The differences in the time trends of effort provision in the Observable-Shock treatment are confirmed by panel regressions controlling for wage, desired effort and ‘inverse period’—see Table 9 in the online-appendix. While the effects of wage and desired effort on effort are comparable across studies for all the treatments—and the effect of ‘inverse period’ on effort is comparable across studies for the No-Shock and the Unobservable-Shock treatment—there is a different time trend in the Observable-Shock treatment: while effort is significantly increasing over periods in our study, the variable ‘inverse period’ is insignificant in RS16’s data.

What causes these differences in dynamics across studies? To address this question we investigated the behavior of participants in the initial round. While negative adjustments for cases where effort weakly exceeds desired effort are generally rather rare (2% in Observable-Shock, 4% in No-Shock, and 8% in Unobservable-Shock in our data), they occur quite frequently in round one of the Observable-Shock treatment in RS16. Specifically, in round one of the Observable-Shock treatment the frequency of such ‘unjustified punishments’ is 33% in RS16’s data, but only 7% in our data (two sample test of proportions: p = 0.08). This high frequency of unjustified punishments in round one in RS16 might have led agents to believe that exerting high effort is not an adequate shelter against punishment. Such beliefs might have reduced their effort in subsequent rounds. With lower effort in subsequent rounds agents forgo the opportunity to learn that principal behavior is very similar in the Observable-Shock and the No-Shock treatment.

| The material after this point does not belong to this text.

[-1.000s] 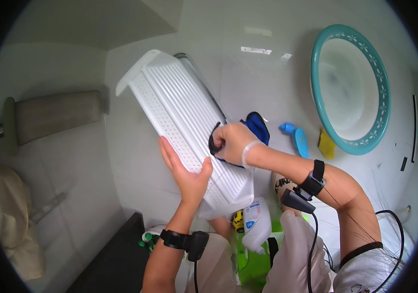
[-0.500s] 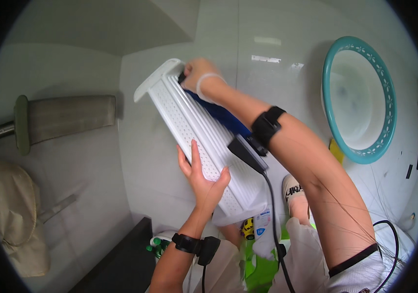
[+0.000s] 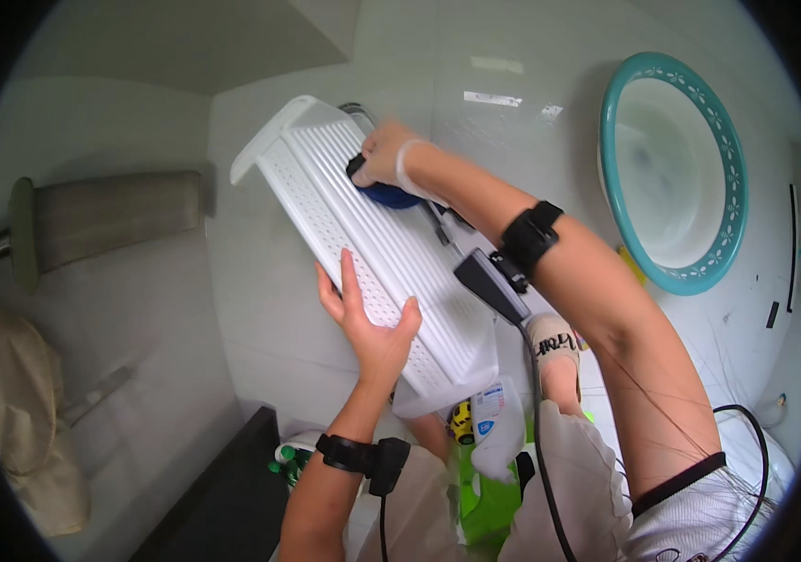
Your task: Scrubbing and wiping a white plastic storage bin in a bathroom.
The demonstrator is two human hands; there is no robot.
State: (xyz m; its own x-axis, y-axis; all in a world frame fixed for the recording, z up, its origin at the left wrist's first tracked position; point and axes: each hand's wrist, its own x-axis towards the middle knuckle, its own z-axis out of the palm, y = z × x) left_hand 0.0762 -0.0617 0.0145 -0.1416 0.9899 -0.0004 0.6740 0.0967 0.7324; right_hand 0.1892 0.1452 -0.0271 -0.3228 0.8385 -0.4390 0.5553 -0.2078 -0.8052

We conclude that in settings characterized by strategic complementarities, small differences in the behavior in initial rounds (caused by subject pool effects or by pure chance) might lead to differences in learning dynamics and, thereby, to path-dependent outcomes in the long run. This insight is not specific to the context under consideration or to lab experiments more generally—it is rather a well-known phenomenon (often called ‘hysteresis’) in many branches in economics and beyond. Turning back to the specific context of gift-exchange with random shocks, we conclude that although our results are plausible, their robustness has to be verified in future experiments before policy conclusions can be drawn from existing evidence.